PLoS One ; 13(4): e0195465, 2018.
Artigo em Inglês | MEDLINE | ID: mdl-29617447

RESUMO

Tissue perfusion during surgery is important in reducing surgical site infections and promoting healing. This study aimed to determine if insufflation of the open abdomen with heated, humidified (HH) carbon dioxide (CO2) increased visceral tissue perfusion and core body temperature during open abdominal surgery in a rodent model. Using two different rodent models of open abdominal surgery, visceral perfusion and core temperature were measured.
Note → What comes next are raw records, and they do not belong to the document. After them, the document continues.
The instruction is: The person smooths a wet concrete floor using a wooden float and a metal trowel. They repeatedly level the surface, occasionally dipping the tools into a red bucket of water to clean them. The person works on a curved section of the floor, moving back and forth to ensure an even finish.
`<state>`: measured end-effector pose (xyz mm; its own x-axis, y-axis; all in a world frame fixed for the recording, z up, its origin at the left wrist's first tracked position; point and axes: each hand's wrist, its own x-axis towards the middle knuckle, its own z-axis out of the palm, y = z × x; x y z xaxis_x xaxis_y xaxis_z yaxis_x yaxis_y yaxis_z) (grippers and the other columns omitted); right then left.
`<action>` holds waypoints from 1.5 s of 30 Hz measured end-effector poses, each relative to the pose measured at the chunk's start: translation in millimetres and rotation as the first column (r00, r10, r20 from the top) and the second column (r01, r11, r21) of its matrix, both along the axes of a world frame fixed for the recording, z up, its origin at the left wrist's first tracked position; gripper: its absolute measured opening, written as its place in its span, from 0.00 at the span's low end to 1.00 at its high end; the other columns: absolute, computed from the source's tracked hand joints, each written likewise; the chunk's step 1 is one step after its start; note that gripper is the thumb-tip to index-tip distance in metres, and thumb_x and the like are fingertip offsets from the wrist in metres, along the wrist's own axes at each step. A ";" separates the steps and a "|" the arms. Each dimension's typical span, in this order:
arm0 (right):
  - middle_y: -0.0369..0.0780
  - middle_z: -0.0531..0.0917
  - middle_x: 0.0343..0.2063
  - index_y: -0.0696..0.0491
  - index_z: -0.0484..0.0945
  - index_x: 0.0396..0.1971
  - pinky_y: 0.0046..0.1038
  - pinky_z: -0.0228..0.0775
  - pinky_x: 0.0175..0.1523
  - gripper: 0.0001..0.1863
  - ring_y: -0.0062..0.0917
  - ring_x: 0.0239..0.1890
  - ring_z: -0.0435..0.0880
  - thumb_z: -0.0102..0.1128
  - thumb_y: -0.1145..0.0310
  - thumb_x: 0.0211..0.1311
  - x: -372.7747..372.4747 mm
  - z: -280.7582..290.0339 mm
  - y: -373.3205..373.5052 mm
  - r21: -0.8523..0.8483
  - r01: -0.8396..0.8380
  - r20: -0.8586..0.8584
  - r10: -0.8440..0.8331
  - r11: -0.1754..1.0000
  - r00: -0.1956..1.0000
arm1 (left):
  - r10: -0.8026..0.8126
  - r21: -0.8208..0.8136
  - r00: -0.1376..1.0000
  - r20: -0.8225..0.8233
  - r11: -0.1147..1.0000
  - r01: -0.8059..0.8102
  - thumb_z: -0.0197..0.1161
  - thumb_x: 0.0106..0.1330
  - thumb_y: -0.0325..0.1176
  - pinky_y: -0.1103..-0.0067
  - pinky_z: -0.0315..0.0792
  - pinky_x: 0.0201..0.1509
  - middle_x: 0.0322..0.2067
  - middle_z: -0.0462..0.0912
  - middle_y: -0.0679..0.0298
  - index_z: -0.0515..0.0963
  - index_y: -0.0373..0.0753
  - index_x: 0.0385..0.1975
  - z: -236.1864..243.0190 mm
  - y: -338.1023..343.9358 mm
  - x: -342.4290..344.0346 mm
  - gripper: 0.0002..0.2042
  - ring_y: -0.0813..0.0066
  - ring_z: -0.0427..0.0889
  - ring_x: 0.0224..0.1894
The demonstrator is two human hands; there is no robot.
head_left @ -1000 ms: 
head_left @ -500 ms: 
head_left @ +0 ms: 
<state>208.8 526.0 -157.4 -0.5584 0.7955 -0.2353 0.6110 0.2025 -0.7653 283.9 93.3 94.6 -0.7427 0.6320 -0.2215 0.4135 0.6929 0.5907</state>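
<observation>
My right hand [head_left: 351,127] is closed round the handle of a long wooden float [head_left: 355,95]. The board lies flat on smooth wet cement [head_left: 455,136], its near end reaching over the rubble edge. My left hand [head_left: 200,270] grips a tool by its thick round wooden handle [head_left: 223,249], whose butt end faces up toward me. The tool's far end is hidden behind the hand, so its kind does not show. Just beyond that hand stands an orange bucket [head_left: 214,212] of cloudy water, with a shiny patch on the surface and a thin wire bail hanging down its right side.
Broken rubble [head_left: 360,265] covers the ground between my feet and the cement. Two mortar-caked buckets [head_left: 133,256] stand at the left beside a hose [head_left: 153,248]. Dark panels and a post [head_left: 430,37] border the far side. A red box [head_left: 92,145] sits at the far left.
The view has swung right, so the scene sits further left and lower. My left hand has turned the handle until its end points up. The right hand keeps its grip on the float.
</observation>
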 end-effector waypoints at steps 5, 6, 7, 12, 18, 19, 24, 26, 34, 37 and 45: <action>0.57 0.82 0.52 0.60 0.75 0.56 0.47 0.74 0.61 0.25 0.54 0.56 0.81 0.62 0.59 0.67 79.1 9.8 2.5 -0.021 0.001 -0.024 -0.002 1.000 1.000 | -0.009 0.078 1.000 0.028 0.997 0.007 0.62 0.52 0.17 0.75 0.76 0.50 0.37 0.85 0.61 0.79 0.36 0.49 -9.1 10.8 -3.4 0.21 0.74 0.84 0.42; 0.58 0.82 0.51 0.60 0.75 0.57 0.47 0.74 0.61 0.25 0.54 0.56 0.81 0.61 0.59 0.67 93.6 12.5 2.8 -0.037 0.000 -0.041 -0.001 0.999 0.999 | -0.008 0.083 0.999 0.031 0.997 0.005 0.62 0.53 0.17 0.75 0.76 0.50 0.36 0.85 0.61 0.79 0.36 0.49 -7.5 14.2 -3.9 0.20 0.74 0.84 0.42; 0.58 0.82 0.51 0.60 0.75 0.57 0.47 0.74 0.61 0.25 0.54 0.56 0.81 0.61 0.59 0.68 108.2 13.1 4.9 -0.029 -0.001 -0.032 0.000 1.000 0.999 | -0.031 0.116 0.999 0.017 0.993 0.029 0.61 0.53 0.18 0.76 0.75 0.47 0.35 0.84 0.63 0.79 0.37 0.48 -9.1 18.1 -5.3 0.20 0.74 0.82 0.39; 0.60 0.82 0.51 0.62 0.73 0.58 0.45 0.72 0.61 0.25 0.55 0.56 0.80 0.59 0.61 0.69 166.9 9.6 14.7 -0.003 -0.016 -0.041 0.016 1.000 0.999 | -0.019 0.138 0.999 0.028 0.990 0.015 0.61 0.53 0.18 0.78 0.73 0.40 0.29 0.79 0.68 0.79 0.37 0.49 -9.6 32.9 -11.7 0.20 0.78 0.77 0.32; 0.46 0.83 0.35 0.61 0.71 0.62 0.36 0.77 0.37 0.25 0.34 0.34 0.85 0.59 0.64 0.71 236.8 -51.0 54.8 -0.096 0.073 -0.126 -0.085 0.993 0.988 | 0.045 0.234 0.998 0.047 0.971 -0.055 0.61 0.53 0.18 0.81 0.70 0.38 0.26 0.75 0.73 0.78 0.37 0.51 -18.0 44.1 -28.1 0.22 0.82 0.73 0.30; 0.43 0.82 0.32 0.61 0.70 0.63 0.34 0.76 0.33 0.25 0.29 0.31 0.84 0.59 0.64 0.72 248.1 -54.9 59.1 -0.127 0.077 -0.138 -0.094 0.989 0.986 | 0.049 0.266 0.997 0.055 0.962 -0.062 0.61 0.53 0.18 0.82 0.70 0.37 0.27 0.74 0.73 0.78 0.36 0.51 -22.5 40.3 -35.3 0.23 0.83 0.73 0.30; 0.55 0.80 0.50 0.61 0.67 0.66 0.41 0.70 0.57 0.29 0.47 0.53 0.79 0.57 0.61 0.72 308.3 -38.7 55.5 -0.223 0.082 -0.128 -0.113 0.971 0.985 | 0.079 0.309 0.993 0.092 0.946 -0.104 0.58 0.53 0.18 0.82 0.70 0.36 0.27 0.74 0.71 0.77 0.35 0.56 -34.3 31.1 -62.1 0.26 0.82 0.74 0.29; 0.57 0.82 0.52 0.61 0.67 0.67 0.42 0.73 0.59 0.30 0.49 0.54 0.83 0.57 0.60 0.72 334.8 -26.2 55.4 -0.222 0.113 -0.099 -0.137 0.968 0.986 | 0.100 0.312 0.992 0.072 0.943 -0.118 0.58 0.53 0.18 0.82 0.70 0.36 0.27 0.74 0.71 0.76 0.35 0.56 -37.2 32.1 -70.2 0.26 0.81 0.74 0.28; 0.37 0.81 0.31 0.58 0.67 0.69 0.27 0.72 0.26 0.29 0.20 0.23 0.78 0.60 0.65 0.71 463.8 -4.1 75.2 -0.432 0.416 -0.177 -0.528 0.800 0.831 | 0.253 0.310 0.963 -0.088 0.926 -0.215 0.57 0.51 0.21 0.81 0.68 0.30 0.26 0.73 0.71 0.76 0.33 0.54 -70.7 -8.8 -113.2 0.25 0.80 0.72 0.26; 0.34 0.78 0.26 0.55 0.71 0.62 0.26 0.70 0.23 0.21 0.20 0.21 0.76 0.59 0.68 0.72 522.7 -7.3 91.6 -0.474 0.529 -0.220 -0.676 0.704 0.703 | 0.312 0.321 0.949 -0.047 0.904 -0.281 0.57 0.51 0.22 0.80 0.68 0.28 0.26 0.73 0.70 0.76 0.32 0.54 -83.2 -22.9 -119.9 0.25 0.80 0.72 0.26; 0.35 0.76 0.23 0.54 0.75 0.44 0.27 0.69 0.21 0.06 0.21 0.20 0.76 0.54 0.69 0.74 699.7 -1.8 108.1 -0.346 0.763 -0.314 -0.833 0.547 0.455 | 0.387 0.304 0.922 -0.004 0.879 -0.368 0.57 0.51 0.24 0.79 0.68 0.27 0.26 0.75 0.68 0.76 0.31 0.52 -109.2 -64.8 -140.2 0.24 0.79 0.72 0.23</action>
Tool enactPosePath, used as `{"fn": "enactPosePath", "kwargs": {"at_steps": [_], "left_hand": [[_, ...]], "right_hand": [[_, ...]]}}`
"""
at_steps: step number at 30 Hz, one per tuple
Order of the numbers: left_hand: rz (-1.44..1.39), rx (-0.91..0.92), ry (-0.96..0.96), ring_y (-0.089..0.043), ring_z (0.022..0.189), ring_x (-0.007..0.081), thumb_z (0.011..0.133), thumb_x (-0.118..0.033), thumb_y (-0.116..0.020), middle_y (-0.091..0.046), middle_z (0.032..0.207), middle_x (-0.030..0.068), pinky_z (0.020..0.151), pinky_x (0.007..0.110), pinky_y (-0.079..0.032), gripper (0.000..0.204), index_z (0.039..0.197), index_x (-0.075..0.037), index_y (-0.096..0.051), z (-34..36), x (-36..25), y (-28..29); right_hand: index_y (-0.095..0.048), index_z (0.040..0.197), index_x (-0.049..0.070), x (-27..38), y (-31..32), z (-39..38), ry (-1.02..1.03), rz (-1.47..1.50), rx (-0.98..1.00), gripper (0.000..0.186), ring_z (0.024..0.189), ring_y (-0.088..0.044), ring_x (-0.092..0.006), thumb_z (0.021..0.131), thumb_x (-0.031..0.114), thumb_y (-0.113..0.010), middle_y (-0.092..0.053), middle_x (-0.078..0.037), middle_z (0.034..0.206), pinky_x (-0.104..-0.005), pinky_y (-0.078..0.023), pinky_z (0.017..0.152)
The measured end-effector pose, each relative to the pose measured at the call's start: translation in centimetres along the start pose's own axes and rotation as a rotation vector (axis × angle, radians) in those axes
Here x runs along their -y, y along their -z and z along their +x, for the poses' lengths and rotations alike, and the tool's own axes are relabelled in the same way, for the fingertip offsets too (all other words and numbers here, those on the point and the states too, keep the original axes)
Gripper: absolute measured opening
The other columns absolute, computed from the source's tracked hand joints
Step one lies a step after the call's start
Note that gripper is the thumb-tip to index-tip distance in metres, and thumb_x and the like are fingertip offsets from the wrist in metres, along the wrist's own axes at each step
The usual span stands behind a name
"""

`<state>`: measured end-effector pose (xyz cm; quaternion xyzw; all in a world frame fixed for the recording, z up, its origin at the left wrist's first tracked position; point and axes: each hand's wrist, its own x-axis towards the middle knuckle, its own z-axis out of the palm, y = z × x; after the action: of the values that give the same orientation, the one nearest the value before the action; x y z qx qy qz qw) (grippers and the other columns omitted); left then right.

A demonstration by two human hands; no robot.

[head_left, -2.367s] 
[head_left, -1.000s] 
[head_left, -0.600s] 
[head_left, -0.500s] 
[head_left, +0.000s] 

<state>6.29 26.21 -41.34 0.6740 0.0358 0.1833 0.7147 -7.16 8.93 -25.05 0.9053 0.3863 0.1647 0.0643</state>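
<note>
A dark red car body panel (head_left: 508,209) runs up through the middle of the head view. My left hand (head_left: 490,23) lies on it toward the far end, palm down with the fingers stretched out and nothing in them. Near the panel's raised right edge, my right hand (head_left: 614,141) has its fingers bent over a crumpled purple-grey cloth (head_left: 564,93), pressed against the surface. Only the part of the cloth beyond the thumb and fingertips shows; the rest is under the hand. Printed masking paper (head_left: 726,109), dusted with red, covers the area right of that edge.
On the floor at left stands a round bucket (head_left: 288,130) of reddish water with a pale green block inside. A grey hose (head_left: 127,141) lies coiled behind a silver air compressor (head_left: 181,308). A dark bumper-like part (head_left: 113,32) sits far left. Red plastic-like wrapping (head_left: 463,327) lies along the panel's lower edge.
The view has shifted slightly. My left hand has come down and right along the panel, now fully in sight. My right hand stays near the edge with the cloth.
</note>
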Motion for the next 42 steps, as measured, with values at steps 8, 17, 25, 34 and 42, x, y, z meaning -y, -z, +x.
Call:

Visceral perfusion was investigated using a repeated measures crossover experiment with rodents receiving the same sequence of two alternating treatments: exposure to ambient air (no insufflation) and insufflation with HH CO2. Core body temperature was measured using an independent experimental design with three treatment groups: ambient air, HH CO2 and cold, dry (CD) CO2. Visceral perfusion was measured by laser speckle contrast analysis (LASCA) and core body temperature was measured with a rectal thermometer. Insufflation with HH CO2 into a rodent open abdominal cavity significantly increased visceral tissue perfusion (2.4 perfusion units (PU)/min (95% CI 1.23-3.58); p<0.0001) compared with ambient air, which significantly reduced visceral blood flow (-5.20 PU/min (95% CI -6.83- -3.58); p<0.0001). Insufflation of HH CO2 into the open abdominal cavity significantly increased core body temperature (+1.15 ± 0.14°C) compared with open cavities exposed to ambient air (-0.65 ± 0.52°C; p = 0.037), or cavities insufflated with CD CO2 (-0.73 ± 0.33°C; p = 0.006). Abdominal visceral temperatures also increased with HH CO2 insufflation compared with ambient air or CD CO2, as shown by infrared thermography. This study reports for the first time the use of LASCA to measure visceral perfusion in open abdominal surgery and shows that insufflation of open abdominal cavities with HH CO2 significantly increases visceral tissue perfusion and core body temperature.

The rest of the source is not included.